● Try it:
Would you return the material below exactly, with no line left out?

##### Dataset excerpt

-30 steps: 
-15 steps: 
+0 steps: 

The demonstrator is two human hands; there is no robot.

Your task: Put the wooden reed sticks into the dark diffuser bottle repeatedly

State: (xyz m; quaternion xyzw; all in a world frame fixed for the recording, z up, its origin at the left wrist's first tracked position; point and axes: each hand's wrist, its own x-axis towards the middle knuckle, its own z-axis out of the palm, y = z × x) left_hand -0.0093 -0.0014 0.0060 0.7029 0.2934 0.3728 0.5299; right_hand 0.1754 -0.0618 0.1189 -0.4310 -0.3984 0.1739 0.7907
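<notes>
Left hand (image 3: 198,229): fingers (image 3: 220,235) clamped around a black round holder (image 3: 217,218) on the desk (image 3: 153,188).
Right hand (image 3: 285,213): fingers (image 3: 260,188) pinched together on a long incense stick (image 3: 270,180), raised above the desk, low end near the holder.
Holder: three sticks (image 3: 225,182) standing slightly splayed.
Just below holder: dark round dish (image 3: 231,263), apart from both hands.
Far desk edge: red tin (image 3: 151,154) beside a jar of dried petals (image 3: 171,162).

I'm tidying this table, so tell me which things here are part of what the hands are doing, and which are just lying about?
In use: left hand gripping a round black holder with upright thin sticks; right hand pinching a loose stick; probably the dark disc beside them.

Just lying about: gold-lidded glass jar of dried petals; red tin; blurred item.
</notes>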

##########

● Problem solution:
-30 steps: 
-15 steps: 
+0 steps: 

The demonstrator is two human hands; there is no robot.

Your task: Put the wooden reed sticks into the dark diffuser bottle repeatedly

State: (xyz m; quaternion xyzw; all in a world frame fixed for the recording, z up, its origin at the left wrist's first tracked position; point and axes: each hand's wrist, its own x-axis towards the middle knuckle, its own z-axis out of the palm, y = z × x) left_hand -0.0093 -0.0014 0.0060 0.7029 0.2934 0.3728 0.5299; right_hand 0.1754 -0.0618 0.1189 -0.4310 -0.3984 0.1739 0.7907
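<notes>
Left hand (image 3: 198,229): fingers (image 3: 220,235) clamped around a black round holder (image 3: 217,218) on the desk (image 3: 153,188).
Right hand (image 3: 285,213): fingers (image 3: 260,188) pinched together on a long incense stick (image 3: 270,180), raised above the desk, low end near the holder.
Holder: three sticks (image 3: 225,182) standing slightly splayed.
Just below holder: dark round dish (image 3: 231,263), apart from both hands.
Far desk edge: red tin (image 3: 151,154) beside a jar of dried petals (image 3: 171,162).

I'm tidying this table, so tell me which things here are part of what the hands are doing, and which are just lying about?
In use: left hand gripping a round black holder with upright thin sticks; right hand pinching a loose stick; probably the dark disc beside them.

Just lying about: gold-lidded glass jar of dried petals; red tin; blurred item.
</notes>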

This exercise requires no further work.